Yet what’s most important about all this is that we’re watching a deliberately redacted experiment. Moira’s fate in several of the timelines is hidden from us – as is the entirety of her sixth lifetime, which isn’t mentioned at all. The timelines which stretch out in Tom Muller’s final infographic refer to things we have no basis for, and considering that Destiny pitches this to Moira as a rational scientific trial, we’re not being told what some of the variables or results are. That’s what’s genuinely fascinating about the whole thing.

From what we’re told here – and we are mainly told things here – Xavier’s dream is the only one which seems able to work. He is the only person Moira returns to time and again, so the comic is clearly suggesting the merits to Xavier’s dream. It also then works hard to show him as less in charge of his own actions than we thought, with him controlled by forces beyond him… just as Moira and Destiny each are in turn. Showing her mind to Xavier is an act of grooming on Moira’s part: Hickman explicitly calls him “radicalized” as a result of seeing her past. Whilst we’re told that Xavier has hints of self-adulation and initially puts Moira off, that is overwhelmed by the fact he’s just seen his own life retold, and that he’s put on an unnatural new pathway as a result. His instincts were just small facets of his personality before Moira walked in and forced him to take things into more extreme directions.

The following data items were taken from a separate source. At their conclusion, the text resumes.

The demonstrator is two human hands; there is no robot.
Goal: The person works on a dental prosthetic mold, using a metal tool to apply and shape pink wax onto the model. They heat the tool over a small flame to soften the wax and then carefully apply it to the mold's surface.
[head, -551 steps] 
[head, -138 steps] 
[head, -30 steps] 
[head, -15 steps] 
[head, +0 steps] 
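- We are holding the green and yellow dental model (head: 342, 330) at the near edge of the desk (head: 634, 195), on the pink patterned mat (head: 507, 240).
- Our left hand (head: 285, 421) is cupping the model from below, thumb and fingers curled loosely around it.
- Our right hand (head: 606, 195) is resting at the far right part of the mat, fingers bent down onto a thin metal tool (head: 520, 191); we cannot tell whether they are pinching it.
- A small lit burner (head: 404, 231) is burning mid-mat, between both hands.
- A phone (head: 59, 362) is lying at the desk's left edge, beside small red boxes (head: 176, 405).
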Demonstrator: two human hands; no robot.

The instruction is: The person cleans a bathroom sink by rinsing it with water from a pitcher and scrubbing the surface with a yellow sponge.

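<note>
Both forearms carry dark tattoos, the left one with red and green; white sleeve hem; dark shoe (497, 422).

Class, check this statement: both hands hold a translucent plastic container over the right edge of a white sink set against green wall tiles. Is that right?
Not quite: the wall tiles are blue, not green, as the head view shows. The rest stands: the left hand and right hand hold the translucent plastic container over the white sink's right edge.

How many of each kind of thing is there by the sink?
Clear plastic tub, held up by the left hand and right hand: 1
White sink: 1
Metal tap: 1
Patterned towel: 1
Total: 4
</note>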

By making Moira a mutant in this fashion, she acts as a way of drawing some of the poison out of his character: he was influenced from the outside, so his choice to erase the odd mind or enslave the occasional alien sentience was really out of his hands. The Xavier who fell victim to his own worst nature is overwritten by an Xavier whose worst nature is a necessary and calculated part of the plan. It helps shape the X-Men’s internal narrative back towards a simpler pathway where Xavier is the moral choice; Magneto is the immortal choice; and Apocalypse is the infernal choice. It’s interesting how those are the only three choices shown here as having any real merit, though – we don’t see Moira use her knowledge to found the X-Men herself, or to meet Destiny again. Moira doesn’t even get to speak the majority of her own narrative, as it’s provided for her by an unseen narrator whom she occasionally interrupts.

It serves to add a lot of importance onto her character and removes all the emotional stake at the same time. Xavier and Moira are both unreadable and impossible as of this point, which is incredibly intriguing and exciting, if frustrating. They’re less characters for this moment and more experiments thrown out into the world, to see what kind of reaction they’ll provoke – and your enjoyment of the issue will hinge on how much you enjoy watching a scientific trial slowly unfold.

 

House of X #2
Writer: Jonathan Hickman
Penciller: Pepe Larraz
Colourist: Marte Gracia
Letterer: Clayton Cowles
Designed by Tom Muller

 

Steve Morris runs this site! Having previously written for sites including The Beat, ComicsAlliance, CBR and The MNT, he can be found on Twitter here. He’s a bunny.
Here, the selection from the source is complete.